The goal there is to generate a pseudorandom sequence that extracts true random from a pool of true random entropy. This isn't needed in the OP's case (at least, there was no mention of that).
Generating large random numbers 20 bits (it's bytes, by the way, so rather 160 bits, but that does not matter) or in fact any number of bits at a time is trivial. I would use 32 or 64 bits since fast quality PRNGs that output 32/64 bits at a time are readily available, but that's only an implementation detail. Using a 160 bit cryptographic hash works just fine, too (it is however considerably slower).

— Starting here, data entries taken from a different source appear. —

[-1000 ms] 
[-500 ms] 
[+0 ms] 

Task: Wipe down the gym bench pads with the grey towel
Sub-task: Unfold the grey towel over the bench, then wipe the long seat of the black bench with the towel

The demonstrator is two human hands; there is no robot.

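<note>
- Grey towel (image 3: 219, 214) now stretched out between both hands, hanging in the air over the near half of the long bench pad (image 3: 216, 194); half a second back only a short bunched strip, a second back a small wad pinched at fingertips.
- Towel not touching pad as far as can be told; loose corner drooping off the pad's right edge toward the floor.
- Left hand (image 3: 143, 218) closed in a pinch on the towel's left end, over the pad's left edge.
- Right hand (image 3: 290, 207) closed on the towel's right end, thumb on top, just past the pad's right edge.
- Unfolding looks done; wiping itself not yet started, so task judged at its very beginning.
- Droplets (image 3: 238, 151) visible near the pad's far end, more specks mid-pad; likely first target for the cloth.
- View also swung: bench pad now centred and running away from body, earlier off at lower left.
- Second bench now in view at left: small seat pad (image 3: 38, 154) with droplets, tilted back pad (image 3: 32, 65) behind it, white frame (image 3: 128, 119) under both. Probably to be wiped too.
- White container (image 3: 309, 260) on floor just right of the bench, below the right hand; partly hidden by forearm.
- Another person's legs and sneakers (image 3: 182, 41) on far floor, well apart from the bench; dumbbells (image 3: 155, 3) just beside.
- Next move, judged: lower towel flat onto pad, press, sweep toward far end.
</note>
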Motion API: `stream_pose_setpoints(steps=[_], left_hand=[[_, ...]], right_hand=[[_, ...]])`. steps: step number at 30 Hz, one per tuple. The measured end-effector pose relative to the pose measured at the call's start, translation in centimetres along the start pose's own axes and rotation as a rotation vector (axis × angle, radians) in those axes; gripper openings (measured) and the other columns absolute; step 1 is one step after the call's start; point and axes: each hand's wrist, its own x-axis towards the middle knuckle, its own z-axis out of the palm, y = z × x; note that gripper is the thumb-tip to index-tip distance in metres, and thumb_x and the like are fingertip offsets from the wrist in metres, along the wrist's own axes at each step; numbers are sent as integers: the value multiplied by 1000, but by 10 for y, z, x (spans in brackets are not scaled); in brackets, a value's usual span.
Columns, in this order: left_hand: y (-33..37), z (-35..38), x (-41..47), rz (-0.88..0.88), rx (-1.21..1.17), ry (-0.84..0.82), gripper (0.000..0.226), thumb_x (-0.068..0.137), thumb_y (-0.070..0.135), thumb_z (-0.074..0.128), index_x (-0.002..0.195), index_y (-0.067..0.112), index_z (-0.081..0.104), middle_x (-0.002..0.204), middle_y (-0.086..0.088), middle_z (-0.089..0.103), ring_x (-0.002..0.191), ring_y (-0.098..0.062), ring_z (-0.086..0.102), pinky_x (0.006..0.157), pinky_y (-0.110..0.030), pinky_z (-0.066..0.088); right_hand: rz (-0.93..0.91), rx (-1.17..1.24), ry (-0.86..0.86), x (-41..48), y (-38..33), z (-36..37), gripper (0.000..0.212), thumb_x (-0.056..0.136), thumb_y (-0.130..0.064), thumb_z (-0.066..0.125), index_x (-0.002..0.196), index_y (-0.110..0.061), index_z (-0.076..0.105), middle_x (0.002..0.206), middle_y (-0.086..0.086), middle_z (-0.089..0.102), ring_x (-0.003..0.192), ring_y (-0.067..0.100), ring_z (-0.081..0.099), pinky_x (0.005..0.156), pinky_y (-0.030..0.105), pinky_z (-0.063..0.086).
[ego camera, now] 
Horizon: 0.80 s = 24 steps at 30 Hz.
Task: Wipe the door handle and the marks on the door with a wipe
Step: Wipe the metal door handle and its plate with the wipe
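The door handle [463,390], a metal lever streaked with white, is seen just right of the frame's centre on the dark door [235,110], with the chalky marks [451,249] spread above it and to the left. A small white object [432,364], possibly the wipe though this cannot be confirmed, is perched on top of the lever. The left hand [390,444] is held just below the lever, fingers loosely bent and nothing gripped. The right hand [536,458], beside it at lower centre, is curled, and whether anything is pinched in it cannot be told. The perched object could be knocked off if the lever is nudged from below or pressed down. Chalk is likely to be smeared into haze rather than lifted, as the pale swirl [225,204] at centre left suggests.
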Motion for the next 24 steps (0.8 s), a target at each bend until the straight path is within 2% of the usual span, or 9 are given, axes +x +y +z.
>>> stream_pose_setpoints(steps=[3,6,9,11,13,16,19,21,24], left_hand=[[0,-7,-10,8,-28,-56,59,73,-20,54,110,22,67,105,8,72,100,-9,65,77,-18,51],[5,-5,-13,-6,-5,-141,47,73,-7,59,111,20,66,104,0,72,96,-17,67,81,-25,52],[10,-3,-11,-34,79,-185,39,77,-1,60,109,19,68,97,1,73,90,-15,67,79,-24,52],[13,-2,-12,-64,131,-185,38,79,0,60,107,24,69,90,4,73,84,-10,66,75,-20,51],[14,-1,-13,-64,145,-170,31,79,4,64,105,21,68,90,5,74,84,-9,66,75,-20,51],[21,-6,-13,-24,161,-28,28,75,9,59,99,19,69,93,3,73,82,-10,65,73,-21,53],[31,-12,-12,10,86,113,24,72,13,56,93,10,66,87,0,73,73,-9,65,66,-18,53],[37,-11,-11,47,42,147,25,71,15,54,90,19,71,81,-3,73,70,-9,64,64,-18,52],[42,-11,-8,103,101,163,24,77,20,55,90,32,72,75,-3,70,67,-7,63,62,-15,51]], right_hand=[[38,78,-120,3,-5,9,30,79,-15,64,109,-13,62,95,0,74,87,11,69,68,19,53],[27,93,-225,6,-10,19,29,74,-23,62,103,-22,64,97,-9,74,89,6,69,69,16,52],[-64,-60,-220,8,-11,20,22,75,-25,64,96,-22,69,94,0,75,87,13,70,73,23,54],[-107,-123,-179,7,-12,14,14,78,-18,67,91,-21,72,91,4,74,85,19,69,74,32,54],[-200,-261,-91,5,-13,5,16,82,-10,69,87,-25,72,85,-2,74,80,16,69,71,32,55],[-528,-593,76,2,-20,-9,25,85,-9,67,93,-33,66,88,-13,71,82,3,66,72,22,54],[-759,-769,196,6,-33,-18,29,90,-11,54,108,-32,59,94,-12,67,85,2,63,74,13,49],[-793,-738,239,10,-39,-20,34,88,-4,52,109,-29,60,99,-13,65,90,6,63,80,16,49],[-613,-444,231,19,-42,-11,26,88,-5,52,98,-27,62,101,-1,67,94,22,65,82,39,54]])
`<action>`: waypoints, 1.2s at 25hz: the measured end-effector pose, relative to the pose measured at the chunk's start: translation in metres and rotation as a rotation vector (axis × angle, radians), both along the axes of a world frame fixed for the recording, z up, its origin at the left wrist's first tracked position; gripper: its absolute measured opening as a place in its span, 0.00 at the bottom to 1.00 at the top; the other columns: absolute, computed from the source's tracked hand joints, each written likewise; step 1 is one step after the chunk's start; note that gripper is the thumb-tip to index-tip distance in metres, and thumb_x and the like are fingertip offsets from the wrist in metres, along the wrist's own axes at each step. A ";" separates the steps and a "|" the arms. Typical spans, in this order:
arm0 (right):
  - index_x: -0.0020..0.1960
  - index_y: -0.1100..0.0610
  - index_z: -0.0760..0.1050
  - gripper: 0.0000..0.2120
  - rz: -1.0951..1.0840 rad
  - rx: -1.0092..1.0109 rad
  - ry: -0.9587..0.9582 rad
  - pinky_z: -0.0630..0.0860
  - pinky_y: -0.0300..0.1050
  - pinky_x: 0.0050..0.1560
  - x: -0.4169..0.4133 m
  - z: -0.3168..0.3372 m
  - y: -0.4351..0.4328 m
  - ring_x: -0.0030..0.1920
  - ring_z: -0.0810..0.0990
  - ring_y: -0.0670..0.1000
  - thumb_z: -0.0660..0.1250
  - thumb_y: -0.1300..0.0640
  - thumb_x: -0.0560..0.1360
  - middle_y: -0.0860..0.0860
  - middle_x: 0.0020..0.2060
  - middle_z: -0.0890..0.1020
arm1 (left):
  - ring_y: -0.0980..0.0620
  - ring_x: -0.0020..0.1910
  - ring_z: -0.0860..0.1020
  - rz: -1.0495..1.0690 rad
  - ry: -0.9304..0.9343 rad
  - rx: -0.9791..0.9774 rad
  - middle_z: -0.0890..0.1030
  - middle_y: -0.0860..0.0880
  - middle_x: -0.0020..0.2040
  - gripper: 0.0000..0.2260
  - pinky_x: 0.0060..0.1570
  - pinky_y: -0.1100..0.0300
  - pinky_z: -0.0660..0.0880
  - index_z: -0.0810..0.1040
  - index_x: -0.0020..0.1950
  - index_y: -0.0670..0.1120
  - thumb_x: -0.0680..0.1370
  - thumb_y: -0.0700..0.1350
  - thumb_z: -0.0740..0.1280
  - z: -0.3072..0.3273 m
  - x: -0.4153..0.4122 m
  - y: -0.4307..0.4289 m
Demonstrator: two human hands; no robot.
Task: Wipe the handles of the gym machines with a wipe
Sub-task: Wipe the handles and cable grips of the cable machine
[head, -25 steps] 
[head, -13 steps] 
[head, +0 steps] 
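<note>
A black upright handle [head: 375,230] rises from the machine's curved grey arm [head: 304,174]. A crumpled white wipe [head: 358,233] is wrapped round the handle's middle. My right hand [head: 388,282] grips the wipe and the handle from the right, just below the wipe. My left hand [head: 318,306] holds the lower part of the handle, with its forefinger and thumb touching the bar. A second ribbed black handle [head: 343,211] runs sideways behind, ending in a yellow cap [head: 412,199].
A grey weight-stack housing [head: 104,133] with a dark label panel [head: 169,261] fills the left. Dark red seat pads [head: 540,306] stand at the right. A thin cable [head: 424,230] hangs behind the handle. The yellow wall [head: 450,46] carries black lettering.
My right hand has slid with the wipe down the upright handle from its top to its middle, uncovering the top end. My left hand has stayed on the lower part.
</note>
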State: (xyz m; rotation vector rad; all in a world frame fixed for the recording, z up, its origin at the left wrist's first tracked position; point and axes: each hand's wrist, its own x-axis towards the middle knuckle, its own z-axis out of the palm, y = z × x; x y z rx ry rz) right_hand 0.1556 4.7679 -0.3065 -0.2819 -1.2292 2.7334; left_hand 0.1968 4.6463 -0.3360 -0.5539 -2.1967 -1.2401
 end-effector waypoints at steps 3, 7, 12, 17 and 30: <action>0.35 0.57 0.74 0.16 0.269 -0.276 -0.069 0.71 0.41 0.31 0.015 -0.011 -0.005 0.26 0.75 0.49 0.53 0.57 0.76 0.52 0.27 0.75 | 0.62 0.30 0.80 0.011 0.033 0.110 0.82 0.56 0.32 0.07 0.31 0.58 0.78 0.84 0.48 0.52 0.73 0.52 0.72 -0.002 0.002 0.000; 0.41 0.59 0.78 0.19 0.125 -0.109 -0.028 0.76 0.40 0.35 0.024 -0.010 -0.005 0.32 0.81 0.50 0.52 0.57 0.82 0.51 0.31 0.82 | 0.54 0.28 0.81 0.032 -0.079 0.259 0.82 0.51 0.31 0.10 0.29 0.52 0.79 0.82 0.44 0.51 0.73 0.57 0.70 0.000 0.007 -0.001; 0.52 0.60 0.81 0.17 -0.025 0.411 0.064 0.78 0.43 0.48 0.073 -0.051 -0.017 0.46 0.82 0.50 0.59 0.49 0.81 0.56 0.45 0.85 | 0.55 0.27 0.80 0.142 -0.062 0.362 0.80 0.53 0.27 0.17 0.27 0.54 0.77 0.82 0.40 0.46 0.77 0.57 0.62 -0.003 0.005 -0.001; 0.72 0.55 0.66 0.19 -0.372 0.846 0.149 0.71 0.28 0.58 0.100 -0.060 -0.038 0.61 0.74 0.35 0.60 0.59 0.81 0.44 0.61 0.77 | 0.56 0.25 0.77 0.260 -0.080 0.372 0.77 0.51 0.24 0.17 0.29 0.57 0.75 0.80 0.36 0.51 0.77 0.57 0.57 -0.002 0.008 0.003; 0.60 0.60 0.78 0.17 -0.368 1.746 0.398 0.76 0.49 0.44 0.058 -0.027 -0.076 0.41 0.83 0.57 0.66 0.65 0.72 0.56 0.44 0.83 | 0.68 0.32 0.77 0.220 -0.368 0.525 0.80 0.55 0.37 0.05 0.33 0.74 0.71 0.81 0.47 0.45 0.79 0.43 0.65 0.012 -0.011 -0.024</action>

The point where the problem gets absolutely not trivial is if you need random numbers in a particular range which doesn't correspond to exactly some number of bits.
Say you have a PRNG that produces 8-bit random numbers and you need a 24-bit "big" random number (works the same for 24 bits as it does for 4096 bits). Simply run the generator 3 times, and write out 8 bits every time, no problem. Want only 21 bits? Or 18 bits? No problem. Use logical AND to mask out the bits that you don't want.
Now assume you don't want numbers to range from 0 to 16777215 or another 2n-1 value, but only from 0 to 16772083. Using 23 bits won't do since that would be 8383475 numbers short, but using 24 bits will give you 5132 numbers outside the allowed range.Unluckily, that number doesn't map quite so good to "bits".
What do you do now?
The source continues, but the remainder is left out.